The reply should hold only the lines from the one with "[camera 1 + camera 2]" to the one with "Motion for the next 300", both ends kept, exactly as they appear below, without any pictures.

☆ ☆ ☆ ☆

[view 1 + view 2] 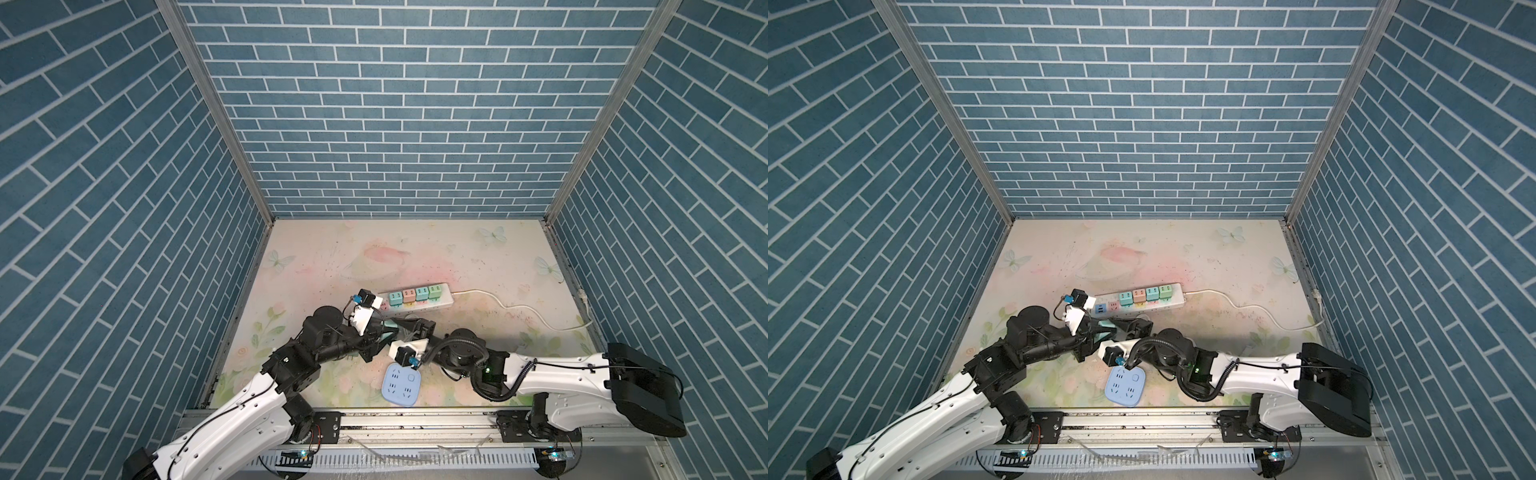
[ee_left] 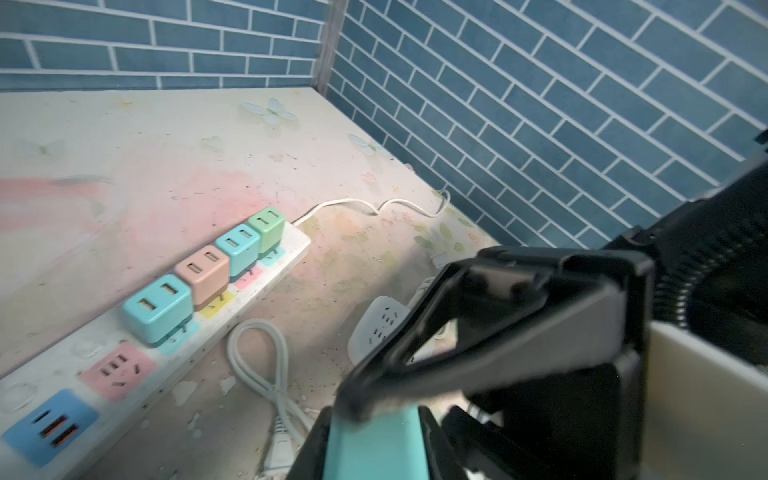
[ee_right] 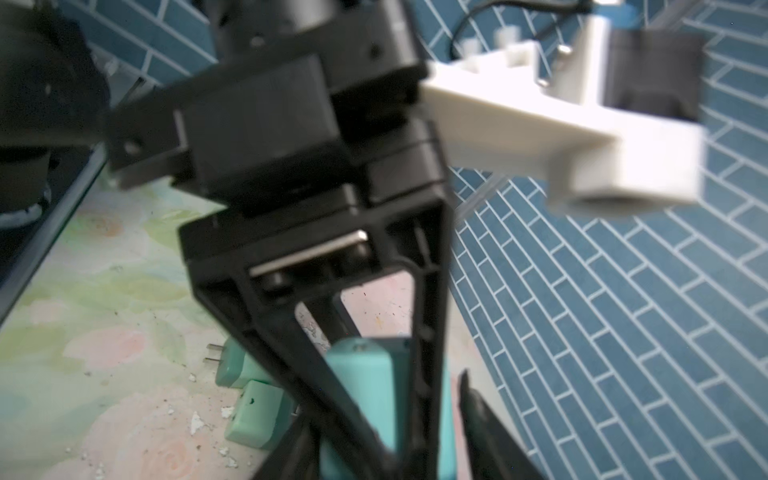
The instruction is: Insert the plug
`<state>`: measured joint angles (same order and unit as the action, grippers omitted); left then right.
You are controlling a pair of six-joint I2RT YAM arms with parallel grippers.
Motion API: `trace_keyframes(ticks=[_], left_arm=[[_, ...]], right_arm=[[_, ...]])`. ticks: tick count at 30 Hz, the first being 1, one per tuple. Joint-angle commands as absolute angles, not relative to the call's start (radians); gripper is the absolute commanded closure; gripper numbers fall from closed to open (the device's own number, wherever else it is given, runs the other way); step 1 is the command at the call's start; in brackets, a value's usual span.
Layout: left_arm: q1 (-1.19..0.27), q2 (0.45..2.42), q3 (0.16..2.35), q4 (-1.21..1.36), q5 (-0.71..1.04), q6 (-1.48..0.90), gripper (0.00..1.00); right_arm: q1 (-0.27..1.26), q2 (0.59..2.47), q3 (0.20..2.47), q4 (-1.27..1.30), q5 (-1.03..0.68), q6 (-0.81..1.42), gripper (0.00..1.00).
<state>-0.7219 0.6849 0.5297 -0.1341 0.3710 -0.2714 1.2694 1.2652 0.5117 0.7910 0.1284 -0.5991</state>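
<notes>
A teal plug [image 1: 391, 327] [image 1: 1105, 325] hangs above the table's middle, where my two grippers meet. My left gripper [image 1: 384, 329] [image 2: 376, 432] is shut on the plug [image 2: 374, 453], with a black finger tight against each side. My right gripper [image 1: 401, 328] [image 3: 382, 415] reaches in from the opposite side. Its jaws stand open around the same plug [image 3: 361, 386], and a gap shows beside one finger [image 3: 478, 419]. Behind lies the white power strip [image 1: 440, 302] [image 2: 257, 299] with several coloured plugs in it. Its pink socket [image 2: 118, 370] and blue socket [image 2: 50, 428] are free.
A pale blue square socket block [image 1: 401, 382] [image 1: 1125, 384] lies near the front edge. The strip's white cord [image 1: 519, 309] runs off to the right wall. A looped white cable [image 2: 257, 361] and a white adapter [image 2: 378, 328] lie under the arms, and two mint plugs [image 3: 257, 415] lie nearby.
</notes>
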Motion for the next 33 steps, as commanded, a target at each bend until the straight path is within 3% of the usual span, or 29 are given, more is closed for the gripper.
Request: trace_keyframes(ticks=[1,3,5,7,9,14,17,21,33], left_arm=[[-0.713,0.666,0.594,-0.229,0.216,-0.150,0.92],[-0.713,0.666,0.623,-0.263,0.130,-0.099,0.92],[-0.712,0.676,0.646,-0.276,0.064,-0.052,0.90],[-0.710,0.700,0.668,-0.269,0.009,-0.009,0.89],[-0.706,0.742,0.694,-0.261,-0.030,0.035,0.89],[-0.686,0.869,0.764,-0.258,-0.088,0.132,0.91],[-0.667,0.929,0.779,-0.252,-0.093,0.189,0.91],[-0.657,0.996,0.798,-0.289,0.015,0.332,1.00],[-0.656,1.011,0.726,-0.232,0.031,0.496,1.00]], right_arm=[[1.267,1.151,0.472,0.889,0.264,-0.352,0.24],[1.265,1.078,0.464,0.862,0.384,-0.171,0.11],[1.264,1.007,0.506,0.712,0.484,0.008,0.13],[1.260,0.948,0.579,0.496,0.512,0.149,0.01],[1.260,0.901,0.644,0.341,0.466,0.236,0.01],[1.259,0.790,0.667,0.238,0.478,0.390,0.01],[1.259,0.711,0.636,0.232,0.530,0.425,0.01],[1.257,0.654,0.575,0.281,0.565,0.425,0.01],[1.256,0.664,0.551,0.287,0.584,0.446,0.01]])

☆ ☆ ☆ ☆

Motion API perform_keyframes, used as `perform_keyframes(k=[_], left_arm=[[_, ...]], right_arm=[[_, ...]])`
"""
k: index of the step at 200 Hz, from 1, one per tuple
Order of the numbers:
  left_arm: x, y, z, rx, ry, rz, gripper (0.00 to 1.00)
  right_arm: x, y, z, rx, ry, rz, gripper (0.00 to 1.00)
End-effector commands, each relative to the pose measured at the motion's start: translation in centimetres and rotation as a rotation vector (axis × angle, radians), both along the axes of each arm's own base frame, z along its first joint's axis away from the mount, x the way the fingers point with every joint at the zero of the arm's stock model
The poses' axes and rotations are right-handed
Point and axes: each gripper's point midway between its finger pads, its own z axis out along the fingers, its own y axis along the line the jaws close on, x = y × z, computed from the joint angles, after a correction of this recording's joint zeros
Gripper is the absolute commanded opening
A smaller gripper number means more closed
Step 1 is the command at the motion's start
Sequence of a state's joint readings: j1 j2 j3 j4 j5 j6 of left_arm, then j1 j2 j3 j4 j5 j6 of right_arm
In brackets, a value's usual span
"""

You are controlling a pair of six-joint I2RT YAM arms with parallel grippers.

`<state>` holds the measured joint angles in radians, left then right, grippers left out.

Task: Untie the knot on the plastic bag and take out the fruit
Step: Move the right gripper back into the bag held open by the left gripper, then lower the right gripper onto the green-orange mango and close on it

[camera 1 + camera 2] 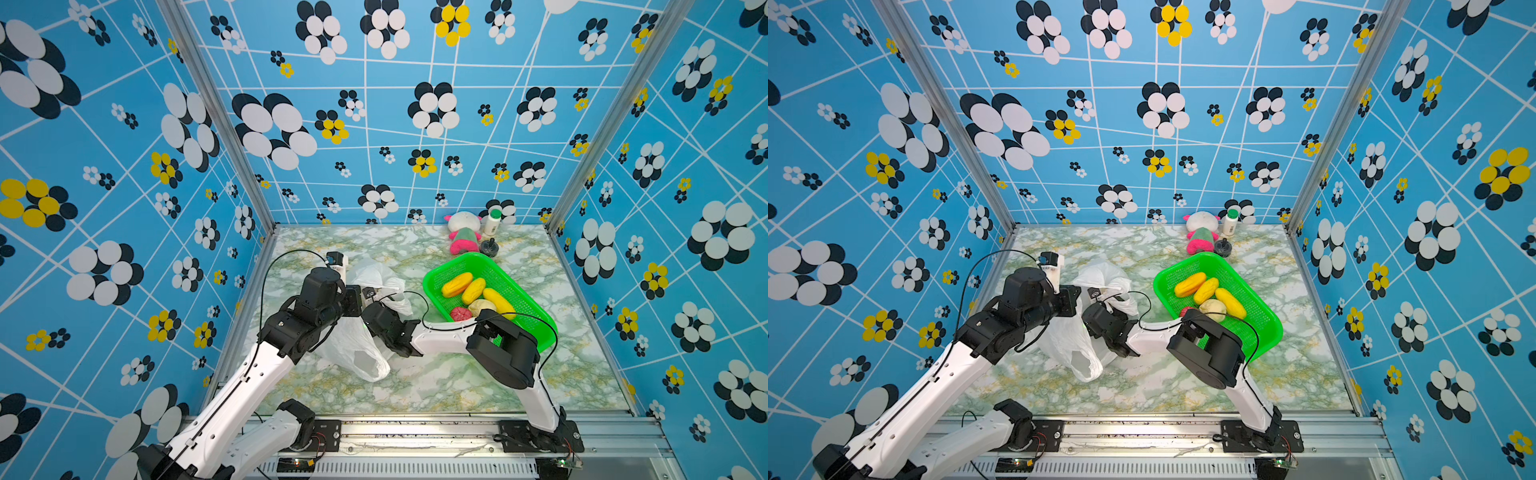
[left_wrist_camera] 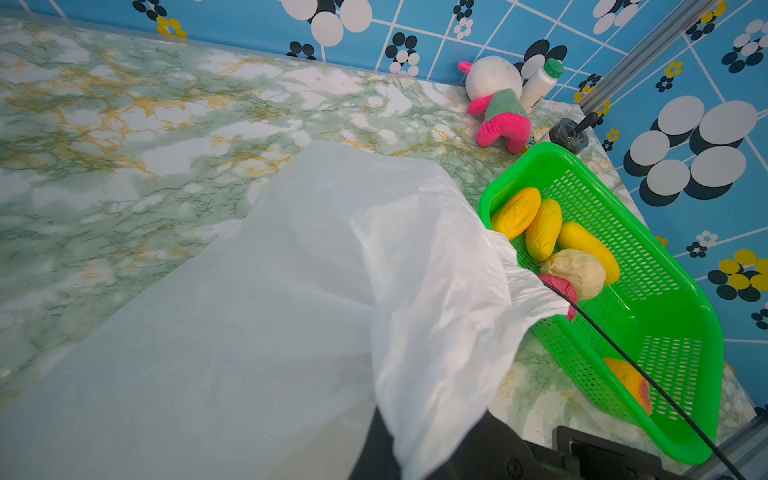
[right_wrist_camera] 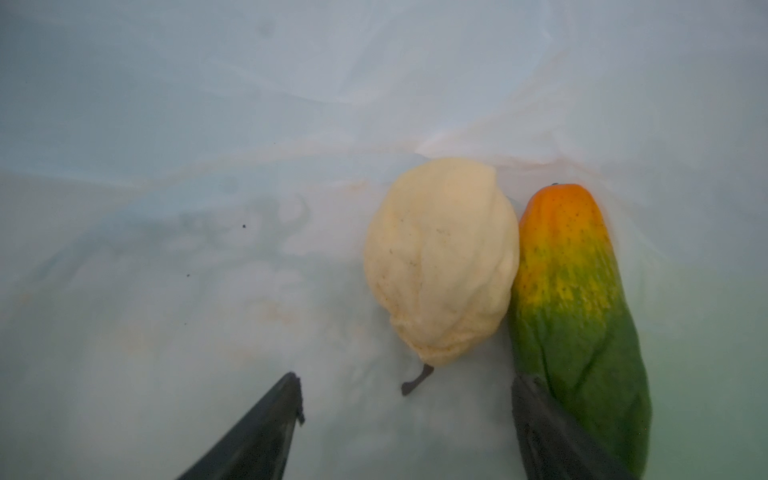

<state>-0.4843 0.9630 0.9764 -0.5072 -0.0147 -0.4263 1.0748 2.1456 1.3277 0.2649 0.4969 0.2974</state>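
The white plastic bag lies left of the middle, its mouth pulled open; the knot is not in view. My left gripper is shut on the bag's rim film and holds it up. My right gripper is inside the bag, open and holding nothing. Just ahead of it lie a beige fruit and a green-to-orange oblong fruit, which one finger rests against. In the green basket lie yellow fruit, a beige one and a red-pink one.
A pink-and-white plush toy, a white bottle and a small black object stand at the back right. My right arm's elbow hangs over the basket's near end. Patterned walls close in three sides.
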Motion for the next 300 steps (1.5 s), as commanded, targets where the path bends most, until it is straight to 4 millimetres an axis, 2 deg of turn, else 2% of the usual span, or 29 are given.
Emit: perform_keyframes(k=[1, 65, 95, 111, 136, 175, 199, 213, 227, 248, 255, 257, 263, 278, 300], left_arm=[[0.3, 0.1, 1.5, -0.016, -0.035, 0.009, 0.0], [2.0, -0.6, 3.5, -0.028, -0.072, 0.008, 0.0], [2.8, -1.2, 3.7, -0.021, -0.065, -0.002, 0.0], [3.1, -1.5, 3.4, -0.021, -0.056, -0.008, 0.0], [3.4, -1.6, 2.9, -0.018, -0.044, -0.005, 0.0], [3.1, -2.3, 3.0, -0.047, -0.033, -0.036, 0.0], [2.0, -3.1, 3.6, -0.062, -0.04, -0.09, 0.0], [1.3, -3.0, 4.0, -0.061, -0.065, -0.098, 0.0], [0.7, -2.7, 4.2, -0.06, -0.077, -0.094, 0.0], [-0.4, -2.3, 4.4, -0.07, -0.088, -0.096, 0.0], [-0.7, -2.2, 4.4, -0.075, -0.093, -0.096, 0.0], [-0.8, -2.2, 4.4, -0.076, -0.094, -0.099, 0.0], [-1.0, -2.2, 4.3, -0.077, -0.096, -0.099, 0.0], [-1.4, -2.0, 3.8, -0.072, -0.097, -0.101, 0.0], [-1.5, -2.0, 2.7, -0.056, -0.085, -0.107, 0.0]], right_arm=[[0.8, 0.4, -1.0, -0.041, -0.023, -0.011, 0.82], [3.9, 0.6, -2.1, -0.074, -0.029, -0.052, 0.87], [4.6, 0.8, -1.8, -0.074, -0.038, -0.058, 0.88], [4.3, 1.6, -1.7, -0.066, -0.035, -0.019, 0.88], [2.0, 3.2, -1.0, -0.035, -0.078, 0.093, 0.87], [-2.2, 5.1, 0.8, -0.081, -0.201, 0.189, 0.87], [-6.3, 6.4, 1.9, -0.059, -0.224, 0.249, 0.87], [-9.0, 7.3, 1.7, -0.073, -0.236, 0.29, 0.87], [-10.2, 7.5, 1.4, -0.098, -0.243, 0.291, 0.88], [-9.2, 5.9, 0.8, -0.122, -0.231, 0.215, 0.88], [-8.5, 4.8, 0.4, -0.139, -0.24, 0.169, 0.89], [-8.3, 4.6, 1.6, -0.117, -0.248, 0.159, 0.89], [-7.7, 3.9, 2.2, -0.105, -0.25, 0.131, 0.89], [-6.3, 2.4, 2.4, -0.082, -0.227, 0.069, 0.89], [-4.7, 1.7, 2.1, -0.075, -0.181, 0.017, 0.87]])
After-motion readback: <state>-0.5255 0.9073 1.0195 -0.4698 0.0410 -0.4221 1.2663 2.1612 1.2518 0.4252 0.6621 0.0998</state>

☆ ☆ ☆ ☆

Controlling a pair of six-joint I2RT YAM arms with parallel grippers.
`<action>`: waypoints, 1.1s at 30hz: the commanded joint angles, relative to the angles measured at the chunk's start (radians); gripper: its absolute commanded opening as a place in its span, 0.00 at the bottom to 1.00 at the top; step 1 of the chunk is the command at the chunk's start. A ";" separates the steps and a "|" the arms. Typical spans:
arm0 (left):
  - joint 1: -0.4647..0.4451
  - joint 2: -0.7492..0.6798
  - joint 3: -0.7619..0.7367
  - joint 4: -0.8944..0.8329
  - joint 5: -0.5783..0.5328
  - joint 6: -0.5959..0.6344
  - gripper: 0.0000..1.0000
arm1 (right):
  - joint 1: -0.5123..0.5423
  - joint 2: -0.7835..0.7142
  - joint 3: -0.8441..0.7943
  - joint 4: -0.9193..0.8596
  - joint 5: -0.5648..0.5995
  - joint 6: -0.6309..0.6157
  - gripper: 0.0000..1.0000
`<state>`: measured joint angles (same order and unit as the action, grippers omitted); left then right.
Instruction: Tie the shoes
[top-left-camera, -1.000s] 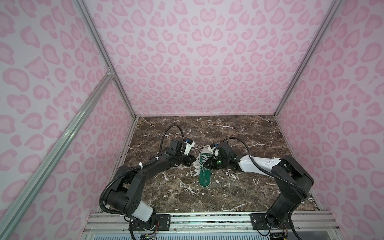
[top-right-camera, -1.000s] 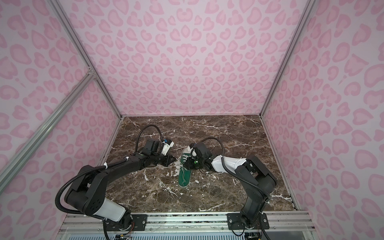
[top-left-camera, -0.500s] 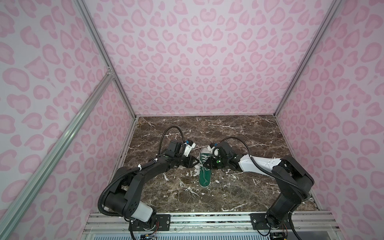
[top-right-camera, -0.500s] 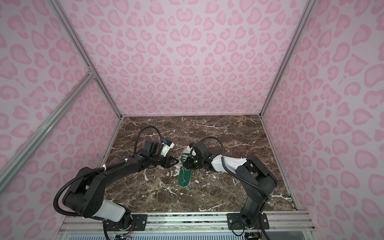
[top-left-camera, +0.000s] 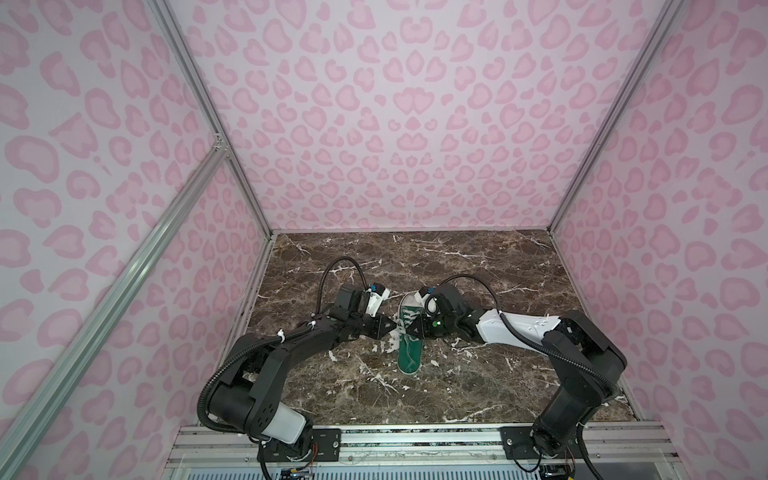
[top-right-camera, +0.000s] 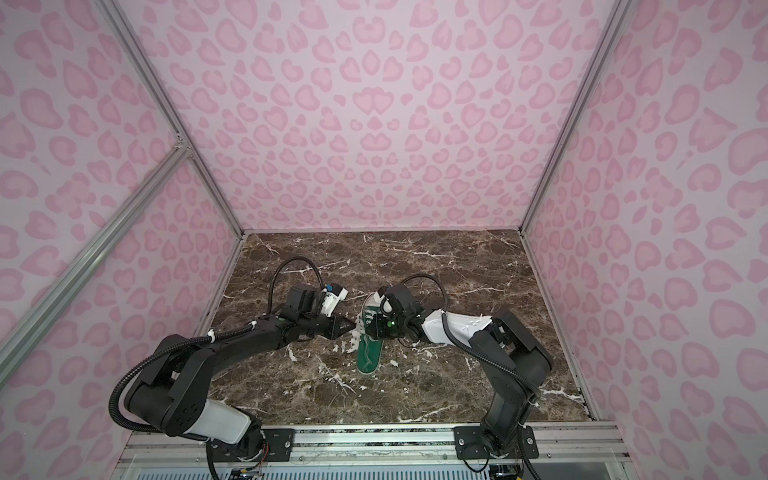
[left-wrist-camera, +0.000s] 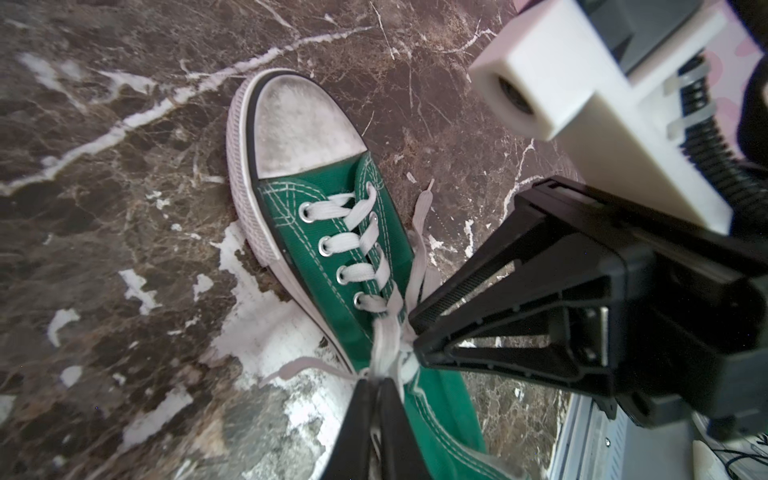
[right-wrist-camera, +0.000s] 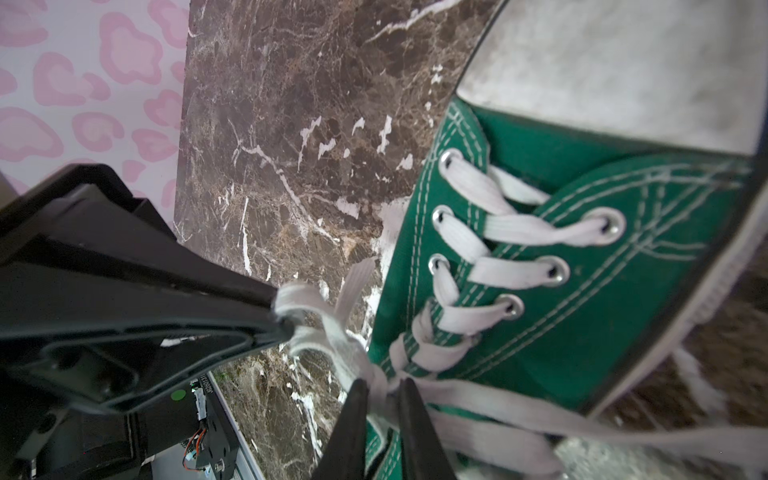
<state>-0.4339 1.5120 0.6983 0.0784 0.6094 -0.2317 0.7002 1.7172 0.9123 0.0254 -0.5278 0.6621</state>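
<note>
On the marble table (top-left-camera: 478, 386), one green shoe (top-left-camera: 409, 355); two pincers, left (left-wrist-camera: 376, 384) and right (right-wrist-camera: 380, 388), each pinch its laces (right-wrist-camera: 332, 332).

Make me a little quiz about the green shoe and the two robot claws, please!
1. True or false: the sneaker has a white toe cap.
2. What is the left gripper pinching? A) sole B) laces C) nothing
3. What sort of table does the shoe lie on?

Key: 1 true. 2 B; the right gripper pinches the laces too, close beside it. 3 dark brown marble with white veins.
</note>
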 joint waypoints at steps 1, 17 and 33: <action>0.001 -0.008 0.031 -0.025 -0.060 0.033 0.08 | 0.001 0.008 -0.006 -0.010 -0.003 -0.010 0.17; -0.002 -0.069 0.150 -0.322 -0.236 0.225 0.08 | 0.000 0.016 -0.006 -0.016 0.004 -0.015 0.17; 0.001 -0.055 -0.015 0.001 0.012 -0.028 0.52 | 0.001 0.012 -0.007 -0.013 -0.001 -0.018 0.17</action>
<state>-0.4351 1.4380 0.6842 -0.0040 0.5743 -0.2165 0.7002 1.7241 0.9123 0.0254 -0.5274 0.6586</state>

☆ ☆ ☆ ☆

## The answer:
[camera 1 + camera 2] 
[left_wrist_camera] 
[right_wrist_camera] 

<state>-0.4843 0.9630 0.9764 -0.5072 -0.0147 -0.4263 1.0748 2.1456 1.3277 0.2649 0.4969 0.2974</state>
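The white plastic bag lies left of the middle, its mouth pulled open; the knot is not in view. My left gripper is shut on the bag's rim film and holds it up. My right gripper is inside the bag, open and holding nothing. Just ahead of it lie a beige fruit and a green-to-orange oblong fruit, which one finger rests against. In the green basket lie yellow fruit, a beige one and a red-pink one.
A pink-and-white plush toy, a white bottle and a small black object stand at the back right. My right arm's elbow hangs over the basket's near end. Patterned walls close in three sides.
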Motion for the next 300 steps (1.5 s), as commanded, targets where the path bends most, until it is straight to 4 millimetres an axis, 2 deg of turn, else 2% of the usual span, or 29 are given.

With this, the exercise is finished.